Laat ik eerst dit zeggen: ik ken heel veel auteurs die vanuit een waarachtige bron schrijven en hun zenuwstelsel zwaar belasten met het kwetsbare circus dat bij publicatie komt kijken. Auteurs die iets op het spel zetten en een benul hebben van literatuur. Die echt iets nieuws toevoegen aan die literatuur, die vormen durven te bevragen en inhoud durven te vernieuwen en verrijken. Het zijn er genoeg om hoopvol te blijven, maar ze krijgen te weinig erkenning om een literair-canonieke dijkdoorbraak te creëren. Er huppelen er ook genoeg rond die niet speciaal getergd worden door een brandend intrinsiek verlangen maar gevleid zijn omdat de uitgever ze benaderde. Zulke leuke columns, zulke leuke stukjes op instagram, zo’n interessant levensverhaal, moet jij niet eens… En dan is er nog wat ik graag de ‘Huub van der Lubbe’-tussencategorie noemt: ‘Talent is ook een kwestie van heel graag willen’. Deze mensen hebben de nervositeit van de eerste categorie maar vaak het talent van de tweede.

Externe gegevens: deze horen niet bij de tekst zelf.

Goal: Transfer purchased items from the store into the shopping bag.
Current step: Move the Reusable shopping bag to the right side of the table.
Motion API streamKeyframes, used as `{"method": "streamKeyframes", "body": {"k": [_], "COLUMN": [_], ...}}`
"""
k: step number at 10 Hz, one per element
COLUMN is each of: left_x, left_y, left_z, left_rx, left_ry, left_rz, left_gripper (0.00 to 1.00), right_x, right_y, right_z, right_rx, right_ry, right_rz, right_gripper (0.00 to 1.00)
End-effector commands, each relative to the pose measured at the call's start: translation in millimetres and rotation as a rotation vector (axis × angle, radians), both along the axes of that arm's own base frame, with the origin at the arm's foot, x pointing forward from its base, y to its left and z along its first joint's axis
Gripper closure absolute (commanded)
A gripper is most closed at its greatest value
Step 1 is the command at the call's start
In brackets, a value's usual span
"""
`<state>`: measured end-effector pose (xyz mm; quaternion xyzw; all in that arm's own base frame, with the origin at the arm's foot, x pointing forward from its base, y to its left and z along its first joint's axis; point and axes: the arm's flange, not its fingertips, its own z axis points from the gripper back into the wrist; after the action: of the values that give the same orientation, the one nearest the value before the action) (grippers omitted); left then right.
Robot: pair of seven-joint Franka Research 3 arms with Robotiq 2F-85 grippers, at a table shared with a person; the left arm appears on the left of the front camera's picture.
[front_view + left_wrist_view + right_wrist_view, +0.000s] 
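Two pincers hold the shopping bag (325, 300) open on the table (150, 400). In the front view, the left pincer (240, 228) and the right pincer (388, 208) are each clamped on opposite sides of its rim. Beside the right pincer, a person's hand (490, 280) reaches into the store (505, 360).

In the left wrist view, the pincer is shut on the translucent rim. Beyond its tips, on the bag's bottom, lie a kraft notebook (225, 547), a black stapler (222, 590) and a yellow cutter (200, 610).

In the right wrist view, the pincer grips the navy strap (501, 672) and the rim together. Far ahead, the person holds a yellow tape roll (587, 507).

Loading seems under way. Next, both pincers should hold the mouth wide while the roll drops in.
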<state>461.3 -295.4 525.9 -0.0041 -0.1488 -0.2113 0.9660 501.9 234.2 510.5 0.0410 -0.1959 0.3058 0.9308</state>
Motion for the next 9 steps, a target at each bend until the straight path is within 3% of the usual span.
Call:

Van de eerste categorie moeten we het echt hebben (als literatuur het ding in je leven is waar je hart sneller van gaat kloppen). Maar vaak krijg ik buikpijn als ik aan hun lot denk. Want wat voor waarde heeft je werk nou eigenlijk, of beter; welke waarde krijgt je literaire werk hier in Nederland toebedeeld?

Afgelopen week las ik Het verhaal van mijn schaarste van Marieke Groen. Er zijn er meer die het zeggen, en ik zeg het ook: dit boek moet IEDEREEN lezen. Het is het eerlijkste boek dat ik ooit las over de diepgravende invloed van (emotionele) schaarste op alle aspecten van een leven. Het is een integraal verslag van hoe overtuigingen en geïnternaliseerde zelfhaat je gevangen houden in een ‘klein’ leven vol tekorten. 

Terwijl ik Groens boek las dacht ik: we maken op een groter niveau allemaal onderdeel uit van een schaarste-probleem, en als we dan weer terug mogen naar de literatuur: er is in Nederland onder invloed van vele factoren die ik hier echt niet allemaal genuanceerd kan benoemen en duiden al decennialang een sociaal-culturele schaarstecultuur die aangevuurd wordt door een hevige geïnternaliseerde oer-Hollandse in calvinisme gemarineerde zelfhaat. Pas wanneer een Nederlandse cultuuruiting of persoon in het buitenland wordt gelauwerd vinden we het in Nederland zelf ineens ook bijzonder en gaan we Halina Reijn massaal omarmen voor de Bourdieu-puntjes. ‘Grappig’ genoeg geldt dit dan weer niet voor Yael van der Wouden, die dit jaar genomineerd was voor The Booker Prize met haar roman The Safekeep. Van der Wouden, die in Nederland woont, had het namelijk gewaagd haar roman in het Engels te schrijven (zie ook: Booker Prize), dus ja, dan ben je natuurlijk geen échte Nederlandse auteur. Hence de lauwe ontvangst in de Nederlandse pers, met als dieptepunt het Nieuwsuur-item waarin Bo van Houwelingen vrij spel kreeg om uit te leggen waarom The Safekeep toch echt niet zo’n goede roman is (iets met: als een Amerikaanse auteur stevig uitpakt vinden we dat ‘vet’ en heerlijk maar als een soort van Nederlandse auteur dat doet vinden we het too much en zelfs ‘Bouquetreekserig’). Zelfs in de vrije, frivole wereld van de literaire kunsten waar alles zou moeten mogen, wordt erop los gegeseld met de calvinistische zweep. Geen wonder dat Maarten ’t Hart de P.C. Hooftprijs won. Moge de Libris Literatuurprijs dit jaar naar Marieke Groen gaan!